Antarctica's First Environmental Disaster
The Argentinean transport ship, Bahia Paradiso, ran hard aground and sank in 1989, creating Antarctica's first environmental disaster.
The ship sank less than 2 miles from the U.S. research station on the Antarctic Peninsula. More than 170,000 gallons of diesel oil fouled the shoreline killing hundreds of seabirds.
Mineral and Oil Exploitation
The environmental threat that has conservationists most concerned is the certain exploitation of Antarctica's oil and mineral resources should serious deposits be found. It is not a question of whether mining or off-shore oil production should be allowed in Antarctica, but when.

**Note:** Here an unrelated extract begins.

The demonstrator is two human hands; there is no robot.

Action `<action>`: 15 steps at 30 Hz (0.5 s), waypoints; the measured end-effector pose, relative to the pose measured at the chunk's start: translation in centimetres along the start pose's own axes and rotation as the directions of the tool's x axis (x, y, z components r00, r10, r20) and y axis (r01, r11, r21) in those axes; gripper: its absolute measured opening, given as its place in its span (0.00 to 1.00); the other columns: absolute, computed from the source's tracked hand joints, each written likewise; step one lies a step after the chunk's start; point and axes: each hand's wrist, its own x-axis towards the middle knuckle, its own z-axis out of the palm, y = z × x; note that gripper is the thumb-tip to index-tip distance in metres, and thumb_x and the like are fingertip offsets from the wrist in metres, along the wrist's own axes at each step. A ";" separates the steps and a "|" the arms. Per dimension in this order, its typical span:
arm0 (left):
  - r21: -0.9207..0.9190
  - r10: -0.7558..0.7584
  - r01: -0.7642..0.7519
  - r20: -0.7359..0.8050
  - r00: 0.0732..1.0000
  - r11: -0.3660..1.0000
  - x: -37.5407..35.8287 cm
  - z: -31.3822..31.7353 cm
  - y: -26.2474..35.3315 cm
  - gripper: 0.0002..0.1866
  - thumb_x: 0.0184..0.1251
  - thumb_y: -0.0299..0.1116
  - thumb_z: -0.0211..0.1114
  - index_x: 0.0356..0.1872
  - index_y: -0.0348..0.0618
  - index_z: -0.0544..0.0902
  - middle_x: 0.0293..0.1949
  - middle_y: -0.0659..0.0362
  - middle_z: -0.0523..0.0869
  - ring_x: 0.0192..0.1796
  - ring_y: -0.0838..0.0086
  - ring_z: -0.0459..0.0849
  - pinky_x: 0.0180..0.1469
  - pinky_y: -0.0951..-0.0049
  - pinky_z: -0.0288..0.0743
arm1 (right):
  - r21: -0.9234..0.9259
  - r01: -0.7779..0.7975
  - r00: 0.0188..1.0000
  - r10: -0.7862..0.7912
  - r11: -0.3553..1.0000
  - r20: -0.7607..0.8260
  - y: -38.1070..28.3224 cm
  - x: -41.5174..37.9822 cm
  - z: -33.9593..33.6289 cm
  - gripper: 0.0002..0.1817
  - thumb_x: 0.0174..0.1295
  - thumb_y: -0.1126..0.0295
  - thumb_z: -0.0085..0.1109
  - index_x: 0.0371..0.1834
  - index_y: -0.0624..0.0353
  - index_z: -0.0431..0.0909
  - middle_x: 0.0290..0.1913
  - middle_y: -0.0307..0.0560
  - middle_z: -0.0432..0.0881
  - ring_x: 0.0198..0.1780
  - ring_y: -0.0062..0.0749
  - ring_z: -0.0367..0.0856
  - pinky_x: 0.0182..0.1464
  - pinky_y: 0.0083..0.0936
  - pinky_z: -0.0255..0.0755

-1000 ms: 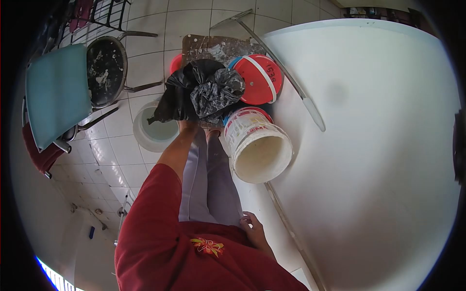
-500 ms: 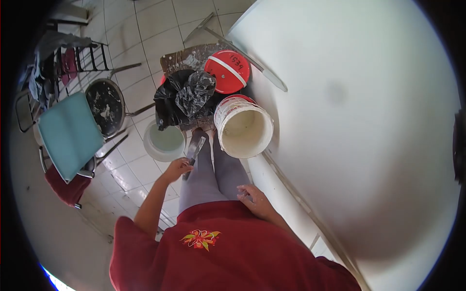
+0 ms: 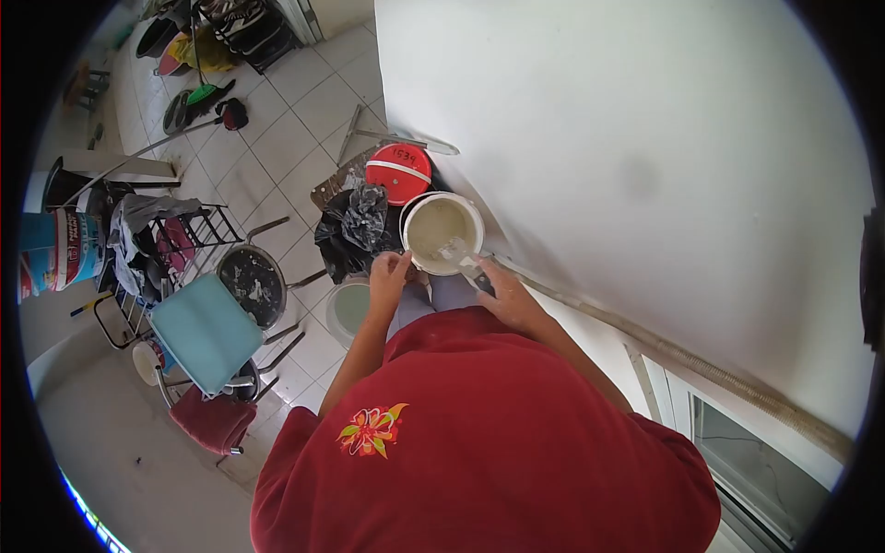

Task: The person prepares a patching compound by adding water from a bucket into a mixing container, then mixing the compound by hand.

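Observation:
My right hand (image 3: 509,297) is closed round the dark handle of a putty knife (image 3: 467,263). The blade reaches over the near right rim of a white bucket (image 3: 478,221) and into its mouth. Pale cream material shows inside the bucket. At the near left rim of that bucket, my left hand (image 3: 391,273) pinches the edge. Just left of the bucket lie crumpled black plastic bags (image 3: 358,221). Behind it is a red lid (image 3: 399,173) with a white strip and a handwritten number. A pale bucket (image 3: 348,311) stands on the floor beside my left forearm.
A white wall (image 3: 608,120) runs along my right. To the left stand a chair with a teal seat (image 3: 207,330), a dark round stool (image 3: 251,284) spotted with white, and a black rack (image 3: 207,230) with cloths. A broom (image 3: 205,95) lies farther back on the tiled floor.
The putty knife has passed from my left hand to my right, and its blade is now in the bucket's mouth. My left hand has come to the rim. The view has shifted.

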 end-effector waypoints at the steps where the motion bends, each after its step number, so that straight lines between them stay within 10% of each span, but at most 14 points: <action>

Geologists have found traces of copper, lead, zinc, gold, and silver, and the coal seams running through the Transantarctic Mountains may be the most extensive on earth. Profitable oil production and mining may still be 25 years off, but the clock is ticking.
Solution: World Park
The exploitation of Antarctica's oil and mineral resources and the risks of oil production and mining is making environmentalists nervous. As humankind becomes aware of Antarctica's fragile nature, support for earth's first international park grows.
Greenpeace leads a campaign to make the whole of Antarctica a world park. The concept is based on the following principles:
Antarctica is in the grip of change, and a growing number of world citizens support the World Park concept for the most compelling of reasons.
Antarctica is a barometer of change brought about by human intervention. It is vulnerable to man's limitless greed. Humankind must do whatever must be done to preserve Antarctica. After Antarctica, there are no more pristine wildernesses. It is reason enough to guarantee its protection. On a small planet growing ever more polluted and despoiled, our children are watching us.